The agreement is a simple one, like any other agreement. It is the same as one that should say: We, the people of the town of A━━, agree to sustain a church, a school, a hospital, or a theatre, for ourselves and our children.

Such an agreement clearly could have no validity, except as between those who actually consented to it. If a portion only of “the people of the town of A━━,” should assent to this contract, and should then proceed to compel contributions of money or service from those who had not consented, they would be mere robbers; and would deserve to be treated as such.

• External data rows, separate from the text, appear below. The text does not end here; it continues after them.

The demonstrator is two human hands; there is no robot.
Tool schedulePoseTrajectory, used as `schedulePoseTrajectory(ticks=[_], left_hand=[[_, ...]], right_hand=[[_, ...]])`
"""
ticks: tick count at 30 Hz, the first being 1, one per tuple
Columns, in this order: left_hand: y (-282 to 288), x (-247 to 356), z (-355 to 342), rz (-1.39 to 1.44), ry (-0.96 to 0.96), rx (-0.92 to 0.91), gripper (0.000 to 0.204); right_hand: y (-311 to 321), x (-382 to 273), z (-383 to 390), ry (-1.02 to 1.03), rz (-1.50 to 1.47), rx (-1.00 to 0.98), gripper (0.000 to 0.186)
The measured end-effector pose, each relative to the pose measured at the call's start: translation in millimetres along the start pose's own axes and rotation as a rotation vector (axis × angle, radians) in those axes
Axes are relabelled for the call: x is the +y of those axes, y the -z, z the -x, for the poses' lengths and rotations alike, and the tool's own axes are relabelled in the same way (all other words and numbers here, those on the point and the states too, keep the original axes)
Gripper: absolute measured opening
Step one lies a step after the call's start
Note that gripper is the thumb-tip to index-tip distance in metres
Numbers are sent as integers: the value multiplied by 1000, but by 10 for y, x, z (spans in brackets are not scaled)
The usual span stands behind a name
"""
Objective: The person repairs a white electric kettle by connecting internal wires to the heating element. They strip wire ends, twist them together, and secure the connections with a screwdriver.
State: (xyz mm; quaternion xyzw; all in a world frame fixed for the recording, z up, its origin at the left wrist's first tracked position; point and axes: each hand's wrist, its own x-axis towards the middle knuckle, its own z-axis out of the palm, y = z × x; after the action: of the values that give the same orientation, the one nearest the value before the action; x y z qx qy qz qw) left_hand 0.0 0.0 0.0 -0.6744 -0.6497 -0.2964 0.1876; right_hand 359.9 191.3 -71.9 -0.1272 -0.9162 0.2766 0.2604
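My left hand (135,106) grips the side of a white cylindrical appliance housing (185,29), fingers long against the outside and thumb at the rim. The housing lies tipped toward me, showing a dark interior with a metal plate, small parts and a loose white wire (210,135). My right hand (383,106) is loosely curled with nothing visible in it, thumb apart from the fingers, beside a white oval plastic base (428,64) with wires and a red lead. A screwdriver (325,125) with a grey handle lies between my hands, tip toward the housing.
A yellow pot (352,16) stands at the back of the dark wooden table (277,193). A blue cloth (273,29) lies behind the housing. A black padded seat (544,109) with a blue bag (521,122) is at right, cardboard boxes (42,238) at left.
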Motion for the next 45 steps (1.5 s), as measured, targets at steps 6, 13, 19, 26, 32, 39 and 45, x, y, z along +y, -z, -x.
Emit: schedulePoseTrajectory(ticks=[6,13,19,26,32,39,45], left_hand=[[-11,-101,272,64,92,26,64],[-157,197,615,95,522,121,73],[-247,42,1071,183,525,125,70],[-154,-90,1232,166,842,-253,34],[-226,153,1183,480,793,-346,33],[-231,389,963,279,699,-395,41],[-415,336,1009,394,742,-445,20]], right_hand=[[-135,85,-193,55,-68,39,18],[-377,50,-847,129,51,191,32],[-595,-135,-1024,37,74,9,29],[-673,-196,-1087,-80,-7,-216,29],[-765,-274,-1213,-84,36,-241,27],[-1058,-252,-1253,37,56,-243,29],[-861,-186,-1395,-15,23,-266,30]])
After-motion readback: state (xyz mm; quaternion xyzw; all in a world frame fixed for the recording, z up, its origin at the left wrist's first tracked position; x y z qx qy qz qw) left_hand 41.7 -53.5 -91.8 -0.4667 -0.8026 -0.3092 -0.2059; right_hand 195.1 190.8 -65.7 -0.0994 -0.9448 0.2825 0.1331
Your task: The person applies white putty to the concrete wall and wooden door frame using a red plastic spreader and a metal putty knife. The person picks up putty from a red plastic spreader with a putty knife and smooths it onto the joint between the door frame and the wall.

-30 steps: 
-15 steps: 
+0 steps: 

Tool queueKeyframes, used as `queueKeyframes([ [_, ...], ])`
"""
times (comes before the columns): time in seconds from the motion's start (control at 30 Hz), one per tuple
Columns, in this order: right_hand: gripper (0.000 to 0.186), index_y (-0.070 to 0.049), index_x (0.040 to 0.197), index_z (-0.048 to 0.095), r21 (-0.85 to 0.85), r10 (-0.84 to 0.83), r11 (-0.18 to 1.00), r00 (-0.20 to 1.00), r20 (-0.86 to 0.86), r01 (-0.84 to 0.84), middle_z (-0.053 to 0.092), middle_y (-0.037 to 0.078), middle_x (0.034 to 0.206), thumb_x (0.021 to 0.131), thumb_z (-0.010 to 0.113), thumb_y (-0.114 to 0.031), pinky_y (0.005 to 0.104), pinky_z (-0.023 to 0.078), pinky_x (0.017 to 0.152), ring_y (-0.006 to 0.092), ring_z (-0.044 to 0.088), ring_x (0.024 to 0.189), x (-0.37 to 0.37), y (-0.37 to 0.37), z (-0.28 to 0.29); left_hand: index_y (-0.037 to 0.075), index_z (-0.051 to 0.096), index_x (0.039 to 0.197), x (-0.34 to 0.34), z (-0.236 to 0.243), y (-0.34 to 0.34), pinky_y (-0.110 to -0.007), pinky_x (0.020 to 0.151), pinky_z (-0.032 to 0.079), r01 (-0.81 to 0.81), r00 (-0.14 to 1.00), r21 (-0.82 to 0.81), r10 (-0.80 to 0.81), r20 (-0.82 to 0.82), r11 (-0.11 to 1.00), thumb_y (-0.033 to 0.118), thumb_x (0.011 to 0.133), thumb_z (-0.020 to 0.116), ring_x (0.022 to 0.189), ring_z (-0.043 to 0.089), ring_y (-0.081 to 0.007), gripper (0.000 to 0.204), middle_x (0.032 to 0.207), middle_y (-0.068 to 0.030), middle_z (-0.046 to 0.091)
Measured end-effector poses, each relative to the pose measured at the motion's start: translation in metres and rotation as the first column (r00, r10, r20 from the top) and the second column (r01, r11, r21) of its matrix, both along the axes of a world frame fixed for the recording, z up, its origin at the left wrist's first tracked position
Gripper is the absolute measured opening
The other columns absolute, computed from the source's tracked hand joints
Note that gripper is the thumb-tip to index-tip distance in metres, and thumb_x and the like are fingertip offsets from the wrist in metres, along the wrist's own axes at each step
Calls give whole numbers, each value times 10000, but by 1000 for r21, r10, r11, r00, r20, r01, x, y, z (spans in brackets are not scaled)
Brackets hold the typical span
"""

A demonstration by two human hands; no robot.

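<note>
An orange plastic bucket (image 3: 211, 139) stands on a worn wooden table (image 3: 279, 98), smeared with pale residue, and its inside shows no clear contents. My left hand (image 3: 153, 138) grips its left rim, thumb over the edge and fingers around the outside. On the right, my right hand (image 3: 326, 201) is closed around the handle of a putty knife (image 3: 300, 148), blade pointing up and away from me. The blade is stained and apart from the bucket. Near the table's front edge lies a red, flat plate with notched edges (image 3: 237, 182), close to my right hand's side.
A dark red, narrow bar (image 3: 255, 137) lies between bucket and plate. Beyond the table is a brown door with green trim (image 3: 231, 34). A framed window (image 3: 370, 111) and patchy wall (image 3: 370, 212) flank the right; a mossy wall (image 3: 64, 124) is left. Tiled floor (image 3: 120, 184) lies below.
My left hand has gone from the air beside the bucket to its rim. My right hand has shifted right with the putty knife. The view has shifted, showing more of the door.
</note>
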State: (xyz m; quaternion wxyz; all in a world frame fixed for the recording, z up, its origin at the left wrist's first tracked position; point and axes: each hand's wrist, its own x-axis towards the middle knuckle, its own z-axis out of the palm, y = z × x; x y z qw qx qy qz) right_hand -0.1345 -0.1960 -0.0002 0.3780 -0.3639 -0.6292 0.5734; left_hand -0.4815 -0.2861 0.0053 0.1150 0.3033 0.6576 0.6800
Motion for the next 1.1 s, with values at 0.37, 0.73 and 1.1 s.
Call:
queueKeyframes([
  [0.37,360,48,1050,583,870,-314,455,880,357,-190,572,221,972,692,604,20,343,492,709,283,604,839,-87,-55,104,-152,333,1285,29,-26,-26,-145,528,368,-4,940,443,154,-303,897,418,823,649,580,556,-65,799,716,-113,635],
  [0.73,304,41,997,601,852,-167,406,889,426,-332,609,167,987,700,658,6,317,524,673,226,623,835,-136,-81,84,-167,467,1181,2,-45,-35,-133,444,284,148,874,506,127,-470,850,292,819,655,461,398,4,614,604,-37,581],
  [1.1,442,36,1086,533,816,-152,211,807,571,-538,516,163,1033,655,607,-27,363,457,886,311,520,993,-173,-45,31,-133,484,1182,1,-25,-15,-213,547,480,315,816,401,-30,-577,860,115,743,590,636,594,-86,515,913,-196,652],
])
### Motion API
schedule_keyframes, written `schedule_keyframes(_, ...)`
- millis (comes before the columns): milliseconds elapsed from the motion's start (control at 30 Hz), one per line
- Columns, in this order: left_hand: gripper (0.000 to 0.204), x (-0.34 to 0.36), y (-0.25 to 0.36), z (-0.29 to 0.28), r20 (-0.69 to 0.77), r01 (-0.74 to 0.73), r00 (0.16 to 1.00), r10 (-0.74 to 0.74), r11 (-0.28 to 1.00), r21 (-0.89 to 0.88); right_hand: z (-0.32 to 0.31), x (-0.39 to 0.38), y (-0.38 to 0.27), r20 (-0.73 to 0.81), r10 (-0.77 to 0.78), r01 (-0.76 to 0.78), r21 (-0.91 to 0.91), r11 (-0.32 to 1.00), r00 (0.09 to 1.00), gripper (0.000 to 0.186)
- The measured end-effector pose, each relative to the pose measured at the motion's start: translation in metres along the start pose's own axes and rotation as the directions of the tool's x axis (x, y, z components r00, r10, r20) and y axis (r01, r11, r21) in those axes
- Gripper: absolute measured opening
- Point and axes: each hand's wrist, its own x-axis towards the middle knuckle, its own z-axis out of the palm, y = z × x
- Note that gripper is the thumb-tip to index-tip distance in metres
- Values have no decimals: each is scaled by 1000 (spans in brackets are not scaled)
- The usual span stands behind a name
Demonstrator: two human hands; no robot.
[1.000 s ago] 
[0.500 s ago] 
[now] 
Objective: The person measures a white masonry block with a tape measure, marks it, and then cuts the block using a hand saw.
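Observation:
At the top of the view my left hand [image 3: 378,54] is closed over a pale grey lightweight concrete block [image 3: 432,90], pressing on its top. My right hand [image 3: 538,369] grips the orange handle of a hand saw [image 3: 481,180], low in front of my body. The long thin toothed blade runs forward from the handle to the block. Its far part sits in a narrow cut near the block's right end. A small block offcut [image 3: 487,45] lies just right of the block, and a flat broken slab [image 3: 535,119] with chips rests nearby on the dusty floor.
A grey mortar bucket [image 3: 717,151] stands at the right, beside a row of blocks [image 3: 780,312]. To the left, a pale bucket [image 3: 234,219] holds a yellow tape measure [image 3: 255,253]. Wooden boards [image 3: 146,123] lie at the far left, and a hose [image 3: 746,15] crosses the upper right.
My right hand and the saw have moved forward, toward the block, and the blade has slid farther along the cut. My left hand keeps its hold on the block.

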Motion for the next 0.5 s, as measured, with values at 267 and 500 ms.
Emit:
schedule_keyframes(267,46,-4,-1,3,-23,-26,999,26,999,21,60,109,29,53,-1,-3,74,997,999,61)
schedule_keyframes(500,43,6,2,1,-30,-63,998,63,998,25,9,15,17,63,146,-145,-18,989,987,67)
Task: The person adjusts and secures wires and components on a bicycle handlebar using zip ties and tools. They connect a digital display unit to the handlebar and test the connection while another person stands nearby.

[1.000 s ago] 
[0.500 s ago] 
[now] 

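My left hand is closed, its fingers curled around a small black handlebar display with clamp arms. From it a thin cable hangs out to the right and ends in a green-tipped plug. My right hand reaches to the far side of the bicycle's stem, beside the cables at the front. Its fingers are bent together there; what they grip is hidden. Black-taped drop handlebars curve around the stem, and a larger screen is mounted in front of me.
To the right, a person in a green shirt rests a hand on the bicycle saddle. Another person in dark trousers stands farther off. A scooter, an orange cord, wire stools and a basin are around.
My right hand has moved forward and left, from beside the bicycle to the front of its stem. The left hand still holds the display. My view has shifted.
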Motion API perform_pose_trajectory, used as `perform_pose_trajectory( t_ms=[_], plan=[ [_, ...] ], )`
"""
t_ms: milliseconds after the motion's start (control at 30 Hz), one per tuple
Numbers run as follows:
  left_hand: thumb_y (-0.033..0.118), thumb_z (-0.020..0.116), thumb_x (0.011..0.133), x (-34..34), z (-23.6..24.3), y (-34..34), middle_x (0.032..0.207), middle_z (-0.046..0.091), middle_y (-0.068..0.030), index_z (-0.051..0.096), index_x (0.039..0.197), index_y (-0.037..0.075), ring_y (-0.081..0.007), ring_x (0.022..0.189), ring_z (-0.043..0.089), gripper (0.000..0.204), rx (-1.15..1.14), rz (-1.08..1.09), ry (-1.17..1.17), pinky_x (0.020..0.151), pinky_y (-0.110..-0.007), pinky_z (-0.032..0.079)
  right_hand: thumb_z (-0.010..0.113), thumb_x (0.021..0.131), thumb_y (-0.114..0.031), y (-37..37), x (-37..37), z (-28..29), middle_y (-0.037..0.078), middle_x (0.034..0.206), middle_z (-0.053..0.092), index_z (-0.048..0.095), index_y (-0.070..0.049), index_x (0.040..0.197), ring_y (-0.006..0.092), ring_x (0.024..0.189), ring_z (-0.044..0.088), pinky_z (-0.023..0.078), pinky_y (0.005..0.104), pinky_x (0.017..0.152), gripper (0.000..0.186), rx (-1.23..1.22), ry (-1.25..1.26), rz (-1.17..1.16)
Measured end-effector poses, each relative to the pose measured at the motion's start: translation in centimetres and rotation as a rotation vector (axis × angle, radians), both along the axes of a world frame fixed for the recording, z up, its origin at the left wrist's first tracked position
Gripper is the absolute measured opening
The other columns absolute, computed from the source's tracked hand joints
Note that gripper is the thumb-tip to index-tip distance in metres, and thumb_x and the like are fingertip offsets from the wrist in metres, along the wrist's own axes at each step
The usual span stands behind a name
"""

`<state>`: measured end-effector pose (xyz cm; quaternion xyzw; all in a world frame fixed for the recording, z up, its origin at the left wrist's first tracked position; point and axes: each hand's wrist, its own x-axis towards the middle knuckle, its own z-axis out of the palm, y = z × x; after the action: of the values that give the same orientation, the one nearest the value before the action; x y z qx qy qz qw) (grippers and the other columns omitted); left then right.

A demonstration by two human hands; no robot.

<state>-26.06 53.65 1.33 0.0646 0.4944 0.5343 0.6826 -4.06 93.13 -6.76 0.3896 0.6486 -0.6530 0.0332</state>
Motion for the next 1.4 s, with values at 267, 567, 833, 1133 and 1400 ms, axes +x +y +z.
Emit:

Neither the conduct nor the rights of these signers would be improved at all by their saying to the dissenters: We offer you equal rights with ourselves, in the benefits of the church, school, hospital, or theatre, which we propose to establish, and equal voice in the control of it. It would be a sufficient answer for the others to say: We want no share in the benefits, and no voice in the control of your institution; and will do nothing to support it.

One comment on “What is the correct size and proper function of the state? Pt II

  1. Morris8
    March 10, 2012 at 1:12 pm #

    Mao Tse Tung, (I think), said ” Power grows from the barrel of a gun”.
    Once a population has agreed to contract the legitimate use of force out to “the state” how, in practice, can an individual or smaller group reclaim this rights? The US constitution offers a route, but nothing in the UK does so!